ANTARAJAWABARAT.com, 23/10 - Anggota Komisi IV DPRD Kota Cimahi, Jawa Barat Ike Hikmawati meminta lembaga pendidikan untuk transparan dalam mengelola anggaran pendidikan yang dipungut dari masyarakat.
        "Dalam berbagai pertemuan dengan Dinas Pendidikan, Pemuda dan Olahraga (Disdikpora) kita selalu sampaikan agar mereka bisa transparan dalam mengelola anggaran pendidikan. Memang butuh perjuangan ekstra untuk mendorong pihak sekolah lebih transparan ini," ujarnya di Cimahi, Minggu.
        Terlebih saat ini ada amanat Undang-undang Nomor 14 Tahun 2008 tentang Keterbukaan Informasi Publik (KIP).
        Oleh karenanya, tidak heran apabila saat ini desakan agar lembaga pendidikan seperti sekolah baik dari tingkat dasar hingga menengah atas dituntut membuka diri kepada masyarakat dan media profesional untuk bisa melakukan interaksi terhadap informasi yang dibutuhkan publik.
        Padahal apabila pihak sekolah telah membiasakan untuk transparan akan berdampak positif terhadap perkembangan peserta didiknya yang akan terbiasa untuk transparan, jujur dan akuntabel ketika kelak tumbuh menjadi dewasa.
        Menurut Ike, hanya Disdikpora yang harus mendorong agar setiap kepala sekolah untuk transparan atas pengelolaan anggaran yang dilakukannya.
        Selama ini, sambungnya, sekolah tidak pernah terbuka terutama dalam hal anggaran yang dikelolanya. Berapa uang yang diterima dari pemerintah, berapa yang diterima dari masyarakat dan untuk apa saja penggunaan uang tersebut.
        "Ketertutupan ini jelas merugikan masyarakat. Tingginya beban orang tua salah satunya karena faktor ketertutupan sekolah atau pemerintan yang berkaitan dengan pengelolaan anggaran. Apakah uang yang tersedia tidak mencukupi atau sebaliknya, uang cukup tetapi tidak digunakan sebagaimana mestinya," ujarnya.
        Dirinya yakin apabila ada keterbukaan informasi masalah tahunan disekolah dalam penerimaan peserta didik baru (PPDB) yang di dalamnya menyangkut keterbukaan seleksi, kuota siswa atau pungutan yang dibebankan kepada orang tua tidak akan terjadi.

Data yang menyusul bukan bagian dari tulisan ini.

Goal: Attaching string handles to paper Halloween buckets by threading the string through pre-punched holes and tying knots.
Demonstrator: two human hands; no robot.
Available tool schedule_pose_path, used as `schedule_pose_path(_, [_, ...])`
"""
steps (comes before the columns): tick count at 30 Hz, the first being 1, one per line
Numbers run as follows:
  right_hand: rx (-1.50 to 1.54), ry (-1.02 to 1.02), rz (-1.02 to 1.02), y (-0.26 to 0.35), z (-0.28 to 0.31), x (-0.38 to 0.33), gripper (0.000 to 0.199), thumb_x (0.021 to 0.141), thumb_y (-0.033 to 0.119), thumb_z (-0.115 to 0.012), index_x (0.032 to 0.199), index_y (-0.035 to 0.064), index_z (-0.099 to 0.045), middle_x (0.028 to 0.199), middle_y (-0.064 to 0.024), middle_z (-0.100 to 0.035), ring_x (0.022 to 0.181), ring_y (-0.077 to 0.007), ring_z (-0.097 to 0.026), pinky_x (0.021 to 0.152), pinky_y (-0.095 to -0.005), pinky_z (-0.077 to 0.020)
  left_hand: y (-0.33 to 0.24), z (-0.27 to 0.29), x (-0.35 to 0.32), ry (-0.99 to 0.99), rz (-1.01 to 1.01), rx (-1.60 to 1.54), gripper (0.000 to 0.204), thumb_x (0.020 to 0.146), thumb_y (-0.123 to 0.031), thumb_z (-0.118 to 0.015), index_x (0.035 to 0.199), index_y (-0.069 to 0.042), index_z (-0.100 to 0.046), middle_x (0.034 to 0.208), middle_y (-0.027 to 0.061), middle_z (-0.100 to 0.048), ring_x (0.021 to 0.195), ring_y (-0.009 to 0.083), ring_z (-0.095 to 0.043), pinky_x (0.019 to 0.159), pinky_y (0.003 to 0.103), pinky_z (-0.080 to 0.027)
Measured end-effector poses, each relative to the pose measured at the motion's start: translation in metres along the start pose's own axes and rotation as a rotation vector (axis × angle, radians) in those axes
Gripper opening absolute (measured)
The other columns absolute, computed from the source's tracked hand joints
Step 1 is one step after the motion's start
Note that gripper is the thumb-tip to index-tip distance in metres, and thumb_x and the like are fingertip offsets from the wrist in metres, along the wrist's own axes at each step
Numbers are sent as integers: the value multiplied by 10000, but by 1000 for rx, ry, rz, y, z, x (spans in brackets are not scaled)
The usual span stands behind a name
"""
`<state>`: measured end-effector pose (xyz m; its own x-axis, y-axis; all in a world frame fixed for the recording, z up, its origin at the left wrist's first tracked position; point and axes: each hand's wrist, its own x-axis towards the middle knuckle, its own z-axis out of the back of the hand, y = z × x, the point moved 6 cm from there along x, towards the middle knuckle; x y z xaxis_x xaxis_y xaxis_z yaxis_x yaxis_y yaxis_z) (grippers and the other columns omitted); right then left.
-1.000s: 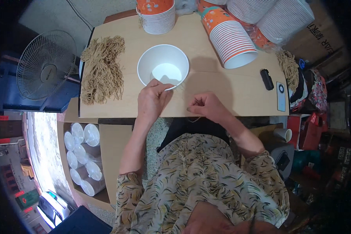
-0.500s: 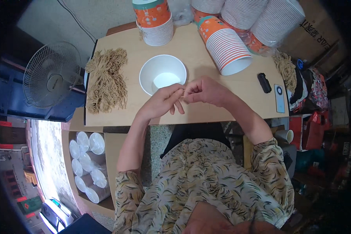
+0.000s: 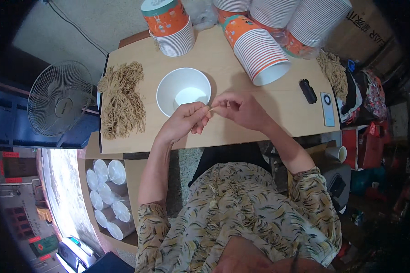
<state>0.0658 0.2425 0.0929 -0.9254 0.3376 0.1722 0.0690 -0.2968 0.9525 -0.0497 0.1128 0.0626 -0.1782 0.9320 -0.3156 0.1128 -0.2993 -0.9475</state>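
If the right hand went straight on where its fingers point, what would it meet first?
Likely the left hand, its fingers ahead of the right hand; whether they touch is unclear.

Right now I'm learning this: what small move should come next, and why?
Perhaps ease the right hand outward, tautening what looks like a thin pale strand: the left hand seems to pinch it, with both hands close together by the white bowl.

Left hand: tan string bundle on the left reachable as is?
Probably yes: only tabletop shows between the left hand and the tan string bundle, though the hand seems busy pinching a thin strand.
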Motion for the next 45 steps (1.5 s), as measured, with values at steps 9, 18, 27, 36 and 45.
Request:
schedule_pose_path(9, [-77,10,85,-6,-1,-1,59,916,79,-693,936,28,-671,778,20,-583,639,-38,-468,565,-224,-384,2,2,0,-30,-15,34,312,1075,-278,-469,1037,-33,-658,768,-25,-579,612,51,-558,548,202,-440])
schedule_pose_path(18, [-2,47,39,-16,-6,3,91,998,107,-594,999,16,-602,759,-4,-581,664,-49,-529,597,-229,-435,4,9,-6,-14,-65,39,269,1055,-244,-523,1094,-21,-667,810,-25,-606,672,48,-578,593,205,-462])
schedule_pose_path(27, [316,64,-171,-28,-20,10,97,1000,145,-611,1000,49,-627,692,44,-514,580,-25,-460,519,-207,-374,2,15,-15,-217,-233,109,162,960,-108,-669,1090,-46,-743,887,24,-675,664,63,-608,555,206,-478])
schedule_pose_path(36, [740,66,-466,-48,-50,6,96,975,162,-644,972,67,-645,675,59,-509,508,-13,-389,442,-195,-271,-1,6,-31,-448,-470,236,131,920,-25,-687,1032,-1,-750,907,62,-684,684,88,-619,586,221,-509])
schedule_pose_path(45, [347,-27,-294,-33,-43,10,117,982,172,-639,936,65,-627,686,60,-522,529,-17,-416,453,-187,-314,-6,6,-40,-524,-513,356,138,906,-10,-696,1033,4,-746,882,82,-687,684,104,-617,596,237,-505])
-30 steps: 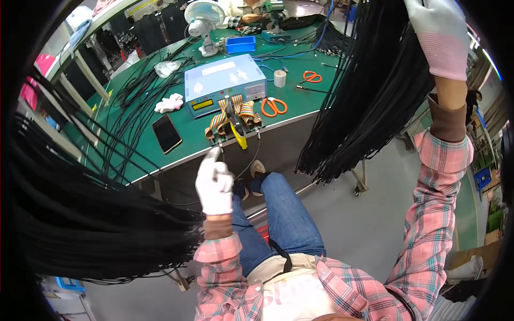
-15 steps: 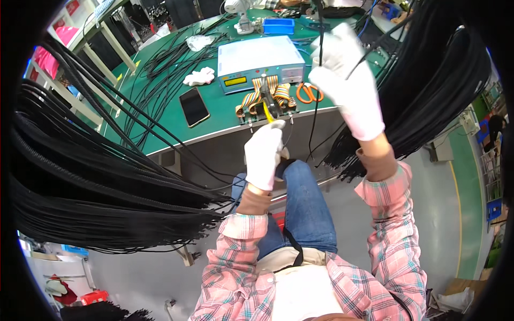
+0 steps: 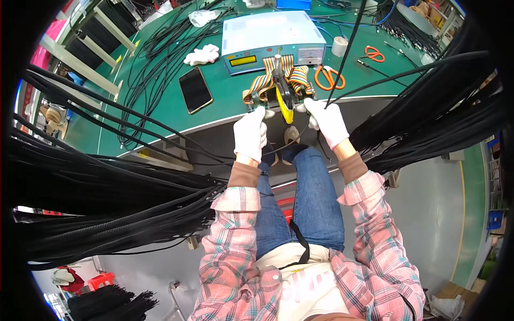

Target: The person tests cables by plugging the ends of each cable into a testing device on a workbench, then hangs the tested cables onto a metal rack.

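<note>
My left hand (image 3: 250, 132), in a white glove, is closed in a pinch at the left end of a test fixture (image 3: 259, 101) on the table's front edge. At its right end my gloved right hand (image 3: 326, 123) is closed too. A thin black cable (image 3: 292, 143) sags between the hands; its ends are hidden by the fingers. Between the hands a clamp lever (image 3: 287, 106) with a yellow and black handle stands tilted toward me. Striped ribbon cables (image 3: 262, 84) run from the fixture to a light blue tester box (image 3: 276, 37) with a small yellow display.
Thick bundles of black cables hang at left (image 3: 118, 187) and right (image 3: 428, 117). On the green table (image 3: 160, 101) lie a phone (image 3: 195, 91), a white glove (image 3: 202, 54), orange-handled scissors (image 3: 329, 78), another orange-handled tool (image 3: 373, 54), a white roll (image 3: 339, 46) and loose cables.
My right hand has come down and left from above the table's right side to the fixture. My left hand has left the yellow handle and moved to the fixture's left end.
</note>
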`<action>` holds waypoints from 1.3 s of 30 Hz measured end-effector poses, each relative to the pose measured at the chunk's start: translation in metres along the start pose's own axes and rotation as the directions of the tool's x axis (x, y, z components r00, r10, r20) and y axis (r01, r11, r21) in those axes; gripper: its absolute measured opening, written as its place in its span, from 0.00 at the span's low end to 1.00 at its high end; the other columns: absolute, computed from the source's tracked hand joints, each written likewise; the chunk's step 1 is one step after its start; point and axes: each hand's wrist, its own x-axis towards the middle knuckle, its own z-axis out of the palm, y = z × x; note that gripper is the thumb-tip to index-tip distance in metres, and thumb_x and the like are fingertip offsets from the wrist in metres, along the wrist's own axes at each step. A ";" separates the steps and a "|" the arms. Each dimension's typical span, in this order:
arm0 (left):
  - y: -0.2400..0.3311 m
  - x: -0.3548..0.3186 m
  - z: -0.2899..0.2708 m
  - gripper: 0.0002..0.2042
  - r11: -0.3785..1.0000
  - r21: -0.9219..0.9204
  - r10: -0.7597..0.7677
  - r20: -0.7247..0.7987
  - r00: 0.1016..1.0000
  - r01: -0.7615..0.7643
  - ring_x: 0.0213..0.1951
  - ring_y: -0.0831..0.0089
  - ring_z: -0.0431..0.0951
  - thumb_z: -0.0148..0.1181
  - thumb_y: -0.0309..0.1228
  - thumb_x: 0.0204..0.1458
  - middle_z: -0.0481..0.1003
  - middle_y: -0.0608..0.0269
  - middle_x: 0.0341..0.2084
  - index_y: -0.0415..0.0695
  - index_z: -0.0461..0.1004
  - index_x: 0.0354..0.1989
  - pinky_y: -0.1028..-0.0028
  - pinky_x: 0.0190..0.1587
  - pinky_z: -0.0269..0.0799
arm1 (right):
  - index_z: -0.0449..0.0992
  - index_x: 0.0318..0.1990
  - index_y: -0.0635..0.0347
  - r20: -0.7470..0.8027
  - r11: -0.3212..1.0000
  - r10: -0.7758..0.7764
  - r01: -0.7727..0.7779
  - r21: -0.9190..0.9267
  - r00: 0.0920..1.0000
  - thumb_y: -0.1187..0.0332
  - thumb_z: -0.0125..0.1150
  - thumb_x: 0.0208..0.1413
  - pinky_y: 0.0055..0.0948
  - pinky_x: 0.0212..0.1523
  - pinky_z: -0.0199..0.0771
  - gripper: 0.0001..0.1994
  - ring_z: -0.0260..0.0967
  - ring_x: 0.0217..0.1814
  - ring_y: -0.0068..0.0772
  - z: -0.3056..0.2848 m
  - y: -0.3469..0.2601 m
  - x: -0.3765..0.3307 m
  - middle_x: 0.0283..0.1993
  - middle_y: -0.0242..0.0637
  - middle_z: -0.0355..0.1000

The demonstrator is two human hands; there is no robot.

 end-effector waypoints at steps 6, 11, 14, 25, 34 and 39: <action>-0.050 -0.013 -0.012 0.12 0.922 0.164 0.355 0.000 0.935 -0.350 0.11 0.75 0.63 0.58 0.35 0.55 0.73 0.65 0.20 0.37 0.77 0.36 0.79 0.17 0.56 | 0.81 0.34 0.66 -0.064 0.996 -0.035 0.040 0.074 0.997 0.67 0.53 0.60 0.17 0.20 0.51 0.12 0.51 0.18 0.16 0.015 0.009 -0.013 0.16 0.24 0.61; -0.103 -0.031 -0.021 0.13 0.902 0.237 0.360 0.046 0.932 -0.360 0.11 0.70 0.64 0.55 0.34 0.57 0.77 0.57 0.26 0.34 0.76 0.37 0.75 0.20 0.63 | 0.82 0.36 0.64 -0.085 0.991 -0.075 0.084 0.103 0.994 0.68 0.55 0.59 0.16 0.20 0.52 0.11 0.52 0.19 0.14 0.019 0.019 -0.033 0.21 0.26 0.69; -0.133 -0.033 -0.027 0.14 0.855 -0.070 -0.486 0.241 0.840 0.514 0.12 0.71 0.63 0.51 0.35 0.60 0.79 0.48 0.32 0.34 0.75 0.38 0.73 0.18 0.63 | 0.81 0.37 0.65 -0.055 0.990 -0.069 0.075 0.117 0.996 0.68 0.55 0.58 0.16 0.21 0.52 0.11 0.53 0.19 0.14 0.021 0.020 -0.045 0.23 0.27 0.70; -0.206 0.012 0.004 0.12 0.789 -0.336 -0.458 0.236 0.857 0.514 0.16 0.74 0.64 0.50 0.34 0.60 0.78 0.52 0.32 0.37 0.75 0.40 0.77 0.20 0.61 | 0.79 0.43 0.67 0.183 0.946 -0.312 0.323 -0.032 0.932 0.75 0.55 0.53 0.16 0.23 0.58 0.11 0.59 0.22 0.16 0.032 0.002 -0.131 0.27 0.32 0.73; -0.174 0.008 -0.008 0.11 0.926 -0.223 -0.295 0.080 0.952 0.306 0.19 0.75 0.68 0.51 0.30 0.58 0.77 0.56 0.28 0.36 0.76 0.41 0.80 0.23 0.62 | 0.79 0.43 0.64 0.494 0.983 -0.169 0.184 0.019 0.853 0.76 0.58 0.45 0.23 0.31 0.66 0.15 0.66 0.27 0.28 -0.002 -0.040 -0.192 0.29 0.35 0.74; -0.154 -0.016 0.006 0.10 0.969 -0.221 -0.108 0.013 0.994 0.108 0.22 0.76 0.70 0.52 0.29 0.58 0.76 0.59 0.26 0.36 0.76 0.41 0.81 0.25 0.63 | 0.77 0.48 0.60 0.704 0.435 -0.297 0.748 -0.501 0.645 0.73 0.61 0.43 0.35 0.53 0.68 0.20 0.71 0.47 0.43 -0.024 -0.043 -0.180 0.45 0.41 0.75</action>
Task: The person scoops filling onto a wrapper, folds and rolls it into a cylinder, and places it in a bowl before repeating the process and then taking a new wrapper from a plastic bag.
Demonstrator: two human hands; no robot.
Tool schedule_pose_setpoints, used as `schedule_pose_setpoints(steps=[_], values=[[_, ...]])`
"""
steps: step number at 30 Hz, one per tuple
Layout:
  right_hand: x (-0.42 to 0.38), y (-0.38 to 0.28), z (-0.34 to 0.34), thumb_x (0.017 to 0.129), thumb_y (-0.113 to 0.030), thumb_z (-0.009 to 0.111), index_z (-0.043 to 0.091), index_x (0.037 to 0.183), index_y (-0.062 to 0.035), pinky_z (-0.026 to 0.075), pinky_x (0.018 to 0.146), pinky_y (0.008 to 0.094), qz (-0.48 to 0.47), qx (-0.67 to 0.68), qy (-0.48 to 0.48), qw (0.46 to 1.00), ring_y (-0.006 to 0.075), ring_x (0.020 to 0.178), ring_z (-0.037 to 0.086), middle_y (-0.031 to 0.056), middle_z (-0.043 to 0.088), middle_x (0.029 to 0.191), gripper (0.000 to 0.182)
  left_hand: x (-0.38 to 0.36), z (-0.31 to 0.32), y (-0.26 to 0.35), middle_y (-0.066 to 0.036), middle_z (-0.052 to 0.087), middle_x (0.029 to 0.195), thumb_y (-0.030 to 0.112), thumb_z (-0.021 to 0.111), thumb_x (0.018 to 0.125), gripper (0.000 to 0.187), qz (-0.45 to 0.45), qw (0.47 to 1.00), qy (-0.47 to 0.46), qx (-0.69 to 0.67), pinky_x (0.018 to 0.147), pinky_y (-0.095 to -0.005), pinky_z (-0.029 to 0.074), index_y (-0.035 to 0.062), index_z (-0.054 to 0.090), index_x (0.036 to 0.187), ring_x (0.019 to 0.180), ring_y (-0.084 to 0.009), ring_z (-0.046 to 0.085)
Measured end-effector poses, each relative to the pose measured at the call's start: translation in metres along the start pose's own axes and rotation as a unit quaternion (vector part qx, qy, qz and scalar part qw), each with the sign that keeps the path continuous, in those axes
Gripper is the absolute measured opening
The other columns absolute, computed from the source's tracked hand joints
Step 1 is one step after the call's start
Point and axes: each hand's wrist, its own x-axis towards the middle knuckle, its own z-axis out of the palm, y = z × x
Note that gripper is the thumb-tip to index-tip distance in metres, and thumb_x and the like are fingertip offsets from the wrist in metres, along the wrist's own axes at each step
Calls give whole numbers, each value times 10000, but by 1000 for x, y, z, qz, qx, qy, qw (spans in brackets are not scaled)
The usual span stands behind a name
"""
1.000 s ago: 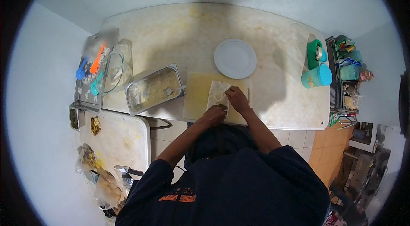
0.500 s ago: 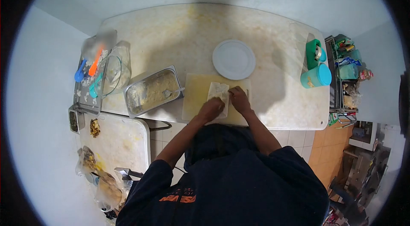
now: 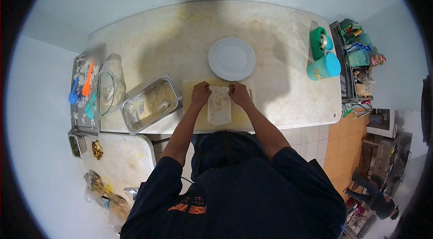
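A pale, flat sheet (image 3: pixel 219 111) with a light filling on it lies on the yellowish cutting board (image 3: pixel 196 117). My left hand (image 3: pixel 201 93) is closed at the sheet's far left corner, its fingertips pinching the edge. At the far right corner my right hand (image 3: pixel 238 92) pinches the other edge in the same way. Just beyond the board sits a white round plate (image 3: pixel 232 59). To the left stands a metal pan (image 3: pixel 151 105) of pale mixture, with a spoon's handle resting at its right side.
At the far left are a metal tray (image 3: pixel 85 124), a glass bowl (image 3: pixel 103 94), an orange spatula (image 3: pixel 88 78) and a blue spoon (image 3: pixel 74 92). A turquoise container (image 3: pixel 324 67) stands right, near a wire rack (image 3: pixel 345 65). Another person (image 3: pixel 376 196) is at lower right.
My left hand has moved from the sheet's near middle to its far left corner. My right hand has shifted slightly and still holds the far right corner. The view has shifted, and more of the other person shows.
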Motion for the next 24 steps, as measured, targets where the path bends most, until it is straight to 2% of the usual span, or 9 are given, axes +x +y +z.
schedule_pose_setpoints(steps=[1,5,11,14,17,20,22,24], values=[[1,-1,-2,745,-76,728,676,998,-9,543,728,354,5,4,-15,1000,235,769,676,125,694,846,268,0,0,1,-160,696,874,113,753,725,283,-28,999,-1,-27,820,-407,531,12,685,980,866,-298,676],[2,-9,-14,757,-90,724,686,983,-20,543,730,342,-10,-26,-54,998,222,774,683,117,704,835,239,3,0,0,-152,706,881,103,739,724,264,-10,1000,-8,-3,789,-383,545,21,702,972,829,-274,690],[-3,-10,-22,794,-77,695,690,973,-15,544,746,337,-5,66,-50,997,226,786,689,139,713,870,189,4,-7,-3,-143,705,872,102,736,718,167,20,999,-43,-27,767,-365,549,40,734,873,783,-260,685],[-6,-5,-22,814,-42,662,694,968,-23,542,749,345,-64,90,-35,993,243,792,684,138,704,878,158,1,-13,-1,-145,698,856,94,732,720,141,36,998,-40,-31,754,-366,547,40,736,851,771,-264,680],[-10,-18,-31,819,-14,643,698,964,-36,534,769,360,-55,24,-66,996,269,823,670,126,683,906,157,-3,-19,0,-145,685,834,66,720,719,145,67,997,-39,-16,747,-374,545,33,731,860,776,-276,673],[-14,-14,-29,814,-14,643,704,955,-53,525,795,383,-101,-25,-49,993,291,862,654,119,658,927,158,-5,-20,-3,-146,665,843,38,701,718,141,107,993,-44,2,764,-383,538,25,725,856,819,-292,662],[-18,-14,-29,819,-47,633,688,929,-41,513,834,407,-84,-13,-61,995,302,916,634,134,633,941,123,-5,-18,-8,-153,633,851,50,679,715,109,151,988,-35,8,765,-391,525,22,721,813,831,-311,645],[-19,-12,-30,824,-76,633,683,912,-35,509,857,419,-89,-16,-68,994,309,937,623,141,620,956,109,-9,-20,-3,-158,630,874,53,667,731,98,147,988,-43,21,784,-398,521,20,720,807,856,-320,639]])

        Sementara itu, saat dihubungi melalui telepon selulernya Kepala Disdikpora Kota Cimahi Tata Wikanta masih belum memberikan pernyataan apapun.
        Begitupun saat dikirim pesan pendek tidak memberikan komentar sedikitpun atas desakan untuk transparansi anggaran di lembaga pendidikan yang menjadi tanggungjawabnya tersebut.